• _What the task requires_:
Your answer should consist solely of the lines from the first line of the data through the line with "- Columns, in", each reproduced exactly.

• _Information shown_:
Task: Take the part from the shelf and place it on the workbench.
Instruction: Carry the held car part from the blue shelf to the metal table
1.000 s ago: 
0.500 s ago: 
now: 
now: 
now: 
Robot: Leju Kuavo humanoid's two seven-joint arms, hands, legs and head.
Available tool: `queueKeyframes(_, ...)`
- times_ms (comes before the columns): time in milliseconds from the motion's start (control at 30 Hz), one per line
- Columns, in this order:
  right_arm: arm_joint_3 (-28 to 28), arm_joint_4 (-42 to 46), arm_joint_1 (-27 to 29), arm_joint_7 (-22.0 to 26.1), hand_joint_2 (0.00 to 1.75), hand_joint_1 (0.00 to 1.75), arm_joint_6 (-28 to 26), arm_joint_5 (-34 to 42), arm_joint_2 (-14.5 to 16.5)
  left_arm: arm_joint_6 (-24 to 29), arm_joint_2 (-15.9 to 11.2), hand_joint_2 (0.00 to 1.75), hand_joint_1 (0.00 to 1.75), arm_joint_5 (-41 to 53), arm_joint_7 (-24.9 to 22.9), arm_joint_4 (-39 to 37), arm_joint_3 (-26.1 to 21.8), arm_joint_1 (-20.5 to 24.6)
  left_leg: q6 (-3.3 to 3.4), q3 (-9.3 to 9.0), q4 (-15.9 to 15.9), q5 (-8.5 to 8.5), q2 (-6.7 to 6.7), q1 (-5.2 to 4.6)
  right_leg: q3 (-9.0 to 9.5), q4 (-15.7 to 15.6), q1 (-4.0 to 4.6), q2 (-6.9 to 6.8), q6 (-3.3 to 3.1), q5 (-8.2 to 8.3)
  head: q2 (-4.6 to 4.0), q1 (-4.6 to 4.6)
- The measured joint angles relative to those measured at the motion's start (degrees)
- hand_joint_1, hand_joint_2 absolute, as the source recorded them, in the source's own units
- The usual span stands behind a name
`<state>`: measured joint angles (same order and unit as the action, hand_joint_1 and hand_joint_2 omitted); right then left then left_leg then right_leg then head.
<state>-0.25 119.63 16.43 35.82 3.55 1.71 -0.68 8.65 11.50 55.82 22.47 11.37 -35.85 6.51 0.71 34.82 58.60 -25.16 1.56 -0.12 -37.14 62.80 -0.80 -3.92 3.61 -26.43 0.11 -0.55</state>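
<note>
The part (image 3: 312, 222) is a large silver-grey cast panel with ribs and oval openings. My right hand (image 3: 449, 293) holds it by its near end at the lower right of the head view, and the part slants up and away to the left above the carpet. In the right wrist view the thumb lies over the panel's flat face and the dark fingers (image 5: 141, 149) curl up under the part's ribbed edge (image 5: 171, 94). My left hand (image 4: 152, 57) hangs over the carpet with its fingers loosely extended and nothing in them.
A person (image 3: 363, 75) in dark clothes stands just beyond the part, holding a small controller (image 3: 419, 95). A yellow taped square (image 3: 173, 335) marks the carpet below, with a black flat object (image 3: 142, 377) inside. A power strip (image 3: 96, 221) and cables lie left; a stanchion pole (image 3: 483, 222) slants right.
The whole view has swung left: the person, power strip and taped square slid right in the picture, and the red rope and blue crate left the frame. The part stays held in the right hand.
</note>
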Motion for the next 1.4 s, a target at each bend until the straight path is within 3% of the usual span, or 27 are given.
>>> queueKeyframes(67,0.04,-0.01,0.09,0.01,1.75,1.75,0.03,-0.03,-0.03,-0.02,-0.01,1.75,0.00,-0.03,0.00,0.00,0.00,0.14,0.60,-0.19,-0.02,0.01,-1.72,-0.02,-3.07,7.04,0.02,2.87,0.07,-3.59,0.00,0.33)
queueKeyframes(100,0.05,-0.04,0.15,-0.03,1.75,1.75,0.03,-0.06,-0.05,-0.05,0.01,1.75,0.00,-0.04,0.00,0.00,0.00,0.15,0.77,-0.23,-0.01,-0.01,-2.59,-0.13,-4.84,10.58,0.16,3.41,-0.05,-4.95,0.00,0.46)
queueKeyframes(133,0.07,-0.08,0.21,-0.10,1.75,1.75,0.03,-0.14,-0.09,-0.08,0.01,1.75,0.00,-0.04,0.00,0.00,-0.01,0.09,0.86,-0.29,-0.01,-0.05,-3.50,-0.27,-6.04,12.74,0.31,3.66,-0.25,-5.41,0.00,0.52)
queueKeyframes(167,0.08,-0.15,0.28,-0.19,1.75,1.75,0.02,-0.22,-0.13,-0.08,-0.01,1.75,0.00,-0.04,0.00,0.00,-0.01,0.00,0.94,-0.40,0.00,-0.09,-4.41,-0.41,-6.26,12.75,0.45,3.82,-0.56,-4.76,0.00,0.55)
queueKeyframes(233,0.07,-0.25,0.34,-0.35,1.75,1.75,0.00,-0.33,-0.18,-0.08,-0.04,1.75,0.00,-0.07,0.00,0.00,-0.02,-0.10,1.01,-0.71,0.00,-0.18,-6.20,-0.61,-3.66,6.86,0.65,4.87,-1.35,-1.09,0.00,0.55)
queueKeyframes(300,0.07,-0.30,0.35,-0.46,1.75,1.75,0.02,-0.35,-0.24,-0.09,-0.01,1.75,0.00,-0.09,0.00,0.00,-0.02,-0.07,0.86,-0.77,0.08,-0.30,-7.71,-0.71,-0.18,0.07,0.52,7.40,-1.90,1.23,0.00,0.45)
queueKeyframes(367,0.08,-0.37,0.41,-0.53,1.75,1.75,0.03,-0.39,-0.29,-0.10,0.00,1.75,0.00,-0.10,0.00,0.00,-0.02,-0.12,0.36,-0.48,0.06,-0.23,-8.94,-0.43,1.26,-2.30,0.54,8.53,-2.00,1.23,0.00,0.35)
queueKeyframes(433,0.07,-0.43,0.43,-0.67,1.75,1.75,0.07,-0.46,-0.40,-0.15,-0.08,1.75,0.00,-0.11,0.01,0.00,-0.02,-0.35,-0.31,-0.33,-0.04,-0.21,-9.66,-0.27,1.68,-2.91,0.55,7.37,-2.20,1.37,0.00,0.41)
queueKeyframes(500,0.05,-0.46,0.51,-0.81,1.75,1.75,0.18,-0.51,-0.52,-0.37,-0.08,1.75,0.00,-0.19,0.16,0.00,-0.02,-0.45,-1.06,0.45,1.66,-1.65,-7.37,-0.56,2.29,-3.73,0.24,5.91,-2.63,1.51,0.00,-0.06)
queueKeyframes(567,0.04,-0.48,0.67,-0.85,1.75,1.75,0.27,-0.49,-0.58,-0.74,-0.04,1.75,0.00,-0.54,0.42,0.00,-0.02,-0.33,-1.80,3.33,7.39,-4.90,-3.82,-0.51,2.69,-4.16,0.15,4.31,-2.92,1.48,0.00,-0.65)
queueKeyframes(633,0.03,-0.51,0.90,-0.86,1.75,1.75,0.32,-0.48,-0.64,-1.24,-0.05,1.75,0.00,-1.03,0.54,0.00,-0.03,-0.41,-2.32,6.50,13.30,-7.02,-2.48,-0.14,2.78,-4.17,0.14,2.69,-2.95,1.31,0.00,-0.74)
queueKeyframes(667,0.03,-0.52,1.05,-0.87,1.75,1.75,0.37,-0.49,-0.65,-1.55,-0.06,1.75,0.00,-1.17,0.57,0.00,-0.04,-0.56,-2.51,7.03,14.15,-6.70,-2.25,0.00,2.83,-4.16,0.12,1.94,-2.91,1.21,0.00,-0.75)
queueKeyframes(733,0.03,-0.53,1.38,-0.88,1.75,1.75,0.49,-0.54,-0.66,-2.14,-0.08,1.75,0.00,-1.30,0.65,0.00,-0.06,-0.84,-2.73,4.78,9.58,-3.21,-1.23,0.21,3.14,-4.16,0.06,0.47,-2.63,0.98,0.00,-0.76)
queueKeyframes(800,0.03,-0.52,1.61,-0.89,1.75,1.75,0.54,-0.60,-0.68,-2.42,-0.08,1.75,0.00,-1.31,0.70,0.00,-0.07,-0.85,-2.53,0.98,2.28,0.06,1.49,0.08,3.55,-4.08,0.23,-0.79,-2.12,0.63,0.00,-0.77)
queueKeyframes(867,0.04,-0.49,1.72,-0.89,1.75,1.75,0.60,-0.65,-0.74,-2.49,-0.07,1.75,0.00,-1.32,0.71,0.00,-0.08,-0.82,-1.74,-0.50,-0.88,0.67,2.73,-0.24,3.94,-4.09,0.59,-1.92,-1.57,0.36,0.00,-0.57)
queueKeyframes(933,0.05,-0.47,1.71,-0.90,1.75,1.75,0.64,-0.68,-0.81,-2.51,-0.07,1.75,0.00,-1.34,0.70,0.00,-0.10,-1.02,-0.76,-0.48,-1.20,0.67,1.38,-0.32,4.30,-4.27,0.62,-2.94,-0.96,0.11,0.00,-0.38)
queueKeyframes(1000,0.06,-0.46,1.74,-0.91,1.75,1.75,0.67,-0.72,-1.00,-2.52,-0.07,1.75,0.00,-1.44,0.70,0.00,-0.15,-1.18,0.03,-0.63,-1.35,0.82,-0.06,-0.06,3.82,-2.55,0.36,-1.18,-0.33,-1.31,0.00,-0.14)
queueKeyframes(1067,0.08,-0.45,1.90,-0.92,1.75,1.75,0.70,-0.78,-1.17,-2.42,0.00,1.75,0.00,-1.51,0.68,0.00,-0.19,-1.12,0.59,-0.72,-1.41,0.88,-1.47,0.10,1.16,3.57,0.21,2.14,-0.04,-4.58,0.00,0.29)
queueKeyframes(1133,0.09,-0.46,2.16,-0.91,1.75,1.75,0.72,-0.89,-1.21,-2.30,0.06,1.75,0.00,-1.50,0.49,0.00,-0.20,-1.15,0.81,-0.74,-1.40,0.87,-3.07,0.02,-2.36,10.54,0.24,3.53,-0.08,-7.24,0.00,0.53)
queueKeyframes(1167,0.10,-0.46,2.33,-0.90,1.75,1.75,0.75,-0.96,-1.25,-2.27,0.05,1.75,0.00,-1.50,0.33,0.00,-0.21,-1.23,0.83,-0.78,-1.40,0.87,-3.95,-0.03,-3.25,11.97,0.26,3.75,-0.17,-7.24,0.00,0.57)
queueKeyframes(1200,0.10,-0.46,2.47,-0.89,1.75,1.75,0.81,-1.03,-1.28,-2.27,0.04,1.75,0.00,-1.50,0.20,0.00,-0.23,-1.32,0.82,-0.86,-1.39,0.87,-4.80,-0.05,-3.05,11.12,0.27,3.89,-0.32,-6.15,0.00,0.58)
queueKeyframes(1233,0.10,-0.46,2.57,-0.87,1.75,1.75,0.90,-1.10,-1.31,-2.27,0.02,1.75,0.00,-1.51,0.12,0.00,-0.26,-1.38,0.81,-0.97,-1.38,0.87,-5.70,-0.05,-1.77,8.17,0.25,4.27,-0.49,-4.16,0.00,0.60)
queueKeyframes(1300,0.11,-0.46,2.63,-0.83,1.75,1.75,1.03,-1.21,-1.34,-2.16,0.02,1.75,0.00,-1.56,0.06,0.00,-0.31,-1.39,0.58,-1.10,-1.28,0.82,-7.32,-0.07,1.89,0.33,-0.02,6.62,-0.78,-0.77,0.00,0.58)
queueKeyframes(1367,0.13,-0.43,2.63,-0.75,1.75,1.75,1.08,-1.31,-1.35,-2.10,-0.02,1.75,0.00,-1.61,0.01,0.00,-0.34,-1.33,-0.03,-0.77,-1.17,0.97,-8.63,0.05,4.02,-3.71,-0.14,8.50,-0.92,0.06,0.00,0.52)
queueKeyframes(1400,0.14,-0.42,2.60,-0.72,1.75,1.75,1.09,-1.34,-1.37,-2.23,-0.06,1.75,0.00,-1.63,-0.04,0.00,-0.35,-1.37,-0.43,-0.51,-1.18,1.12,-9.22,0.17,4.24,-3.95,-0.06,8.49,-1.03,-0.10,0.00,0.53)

• _Task answer_:
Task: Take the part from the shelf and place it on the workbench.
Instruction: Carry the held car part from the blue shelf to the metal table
1.000 s ago: 
0.500 s ago: 
now: 
now: 
now: 
Robot: Leju Kuavo humanoid's two seven-joint arms, hands, legs and head.
Available tool: `queueKeyframes(_, ...)`
- times_ms (comes before the columns): time in milliseconds from the motion's start (control at 30 Hz), one per line
- Columns, in this order:

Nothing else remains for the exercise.